Problem description: Your response is a verbatim copy of the listing, stripped of its images.
*** Begin section ***
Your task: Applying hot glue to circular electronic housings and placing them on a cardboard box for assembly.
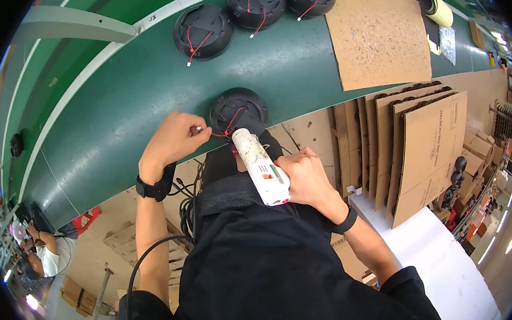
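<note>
Left hand (176, 139) pinches red wire (225, 127) — right hand (303, 176) grips glue gun (261, 166).

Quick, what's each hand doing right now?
Left hand: pinching the red wire of the black round part.
Right hand: closed around the white glue gun.

A factory assembly line is running here — a long green conveyor belt (123, 95) is carrying identical round black units (203, 31), flat cardboard cartons (428, 149) are standing stacked alongside, and other workers are sitting nearby.
</note>
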`<state>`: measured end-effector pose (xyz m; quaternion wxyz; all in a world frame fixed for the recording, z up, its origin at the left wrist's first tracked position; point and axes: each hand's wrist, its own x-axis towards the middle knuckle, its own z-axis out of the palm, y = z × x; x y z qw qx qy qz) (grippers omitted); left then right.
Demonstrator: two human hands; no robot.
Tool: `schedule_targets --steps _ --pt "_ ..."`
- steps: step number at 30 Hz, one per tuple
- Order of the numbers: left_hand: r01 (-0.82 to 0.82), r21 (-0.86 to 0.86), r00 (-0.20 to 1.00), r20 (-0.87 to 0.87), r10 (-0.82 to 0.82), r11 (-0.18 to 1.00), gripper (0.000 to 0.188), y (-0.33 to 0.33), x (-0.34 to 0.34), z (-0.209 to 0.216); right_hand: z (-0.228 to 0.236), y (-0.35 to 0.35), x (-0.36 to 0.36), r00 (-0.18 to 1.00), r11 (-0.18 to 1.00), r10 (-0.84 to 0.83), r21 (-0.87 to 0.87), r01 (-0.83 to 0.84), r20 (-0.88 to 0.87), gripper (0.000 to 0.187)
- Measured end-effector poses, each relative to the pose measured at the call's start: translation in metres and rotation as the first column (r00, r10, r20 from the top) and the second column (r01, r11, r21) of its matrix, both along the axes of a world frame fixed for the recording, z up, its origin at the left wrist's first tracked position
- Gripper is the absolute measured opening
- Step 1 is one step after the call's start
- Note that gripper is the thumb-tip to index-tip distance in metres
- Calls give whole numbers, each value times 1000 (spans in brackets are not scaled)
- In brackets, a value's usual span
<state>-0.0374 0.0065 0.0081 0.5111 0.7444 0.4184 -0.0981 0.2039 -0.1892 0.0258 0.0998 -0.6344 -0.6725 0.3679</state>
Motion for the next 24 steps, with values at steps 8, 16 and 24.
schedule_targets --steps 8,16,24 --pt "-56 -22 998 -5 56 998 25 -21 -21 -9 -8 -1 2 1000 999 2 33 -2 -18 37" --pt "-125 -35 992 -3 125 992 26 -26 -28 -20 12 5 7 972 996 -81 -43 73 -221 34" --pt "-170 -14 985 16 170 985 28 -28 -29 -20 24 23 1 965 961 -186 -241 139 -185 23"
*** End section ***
Task solution:
Your task: Applying hot glue to circular electronic housings and placing them on a cardboard box for assembly.
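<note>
Left hand (176, 139) pinches red wire (225, 127) — right hand (303, 176) grips glue gun (261, 166).

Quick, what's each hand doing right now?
Left hand: pinching the red wire of the black round part.
Right hand: closed around the white glue gun.

A factory assembly line is running here — a long green conveyor belt (123, 95) is carrying identical round black units (203, 31), flat cardboard cartons (428, 149) are standing stacked alongside, and other workers are sitting nearby.
</note>
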`<state>`: measured end-effector pose (xyz m; quaternion wxyz; all in a world frame fixed for the recording, z up, its origin at the left wrist's first tracked position; point and axes: each hand's wrist, its own x-axis towards the middle knuckle, its own z-axis out of the palm, y = z × x; x y z qw qx qy qz) (grippers omitted); left then right.
Demonstrator: two human hands; no robot.
Tool: `schedule_targets --steps _ --pt "_ ..."`
- steps: step number at 30 Hz, one per tuple
- Order of the numbers: left_hand: r01 (-0.82 to 0.82), r21 (-0.86 to 0.86), r00 (-0.20 to 1.00), r20 (-0.87 to 0.87), r10 (-0.82 to 0.82), r11 (-0.18 to 1.00), gripper (0.000 to 0.188), y (-0.33 to 0.33), x (-0.34 to 0.34), z (-0.209 to 0.216); right_hand: z (-0.228 to 0.236), y (-0.35 to 0.35), x (-0.36 to 0.36), r00 (-0.18 to 1.00), r11 (-0.18 to 1.00), r10 (-0.84 to 0.83), r21 (-0.87 to 0.87), r01 (-0.83 to 0.84), r20 (-0.88 to 0.87), gripper (0.000 to 0.187)
- Measured end-effector poses, each relative to the pose measured at the call's start: translation in metres and rotation as the first column (r00, r10, r20 from the top) and the second column (r01, r11, r21) of its matrix, both along the axes of a world frame fixed for the recording, z up, its origin at the left wrist's first tracked position
- Gripper is the absolute measured opening
- Step 1 is one step after the call's start
- Note that gripper is the thumb-tip to index-tip distance in metres
- Calls give whole numbers, each value times 1000 (spans in brackets are not scaled)
- In brackets, a value's usual span
<state>-0.0374 0.0065 0.0081 0.5111 0.7444 0.4184 -0.0981 0.2039 -0.1892 0.0258 0.0998 -0.6344 -0.6725 0.3679</state>
Motion for the next 24 steps, with values at steps 8, 16 and 24.
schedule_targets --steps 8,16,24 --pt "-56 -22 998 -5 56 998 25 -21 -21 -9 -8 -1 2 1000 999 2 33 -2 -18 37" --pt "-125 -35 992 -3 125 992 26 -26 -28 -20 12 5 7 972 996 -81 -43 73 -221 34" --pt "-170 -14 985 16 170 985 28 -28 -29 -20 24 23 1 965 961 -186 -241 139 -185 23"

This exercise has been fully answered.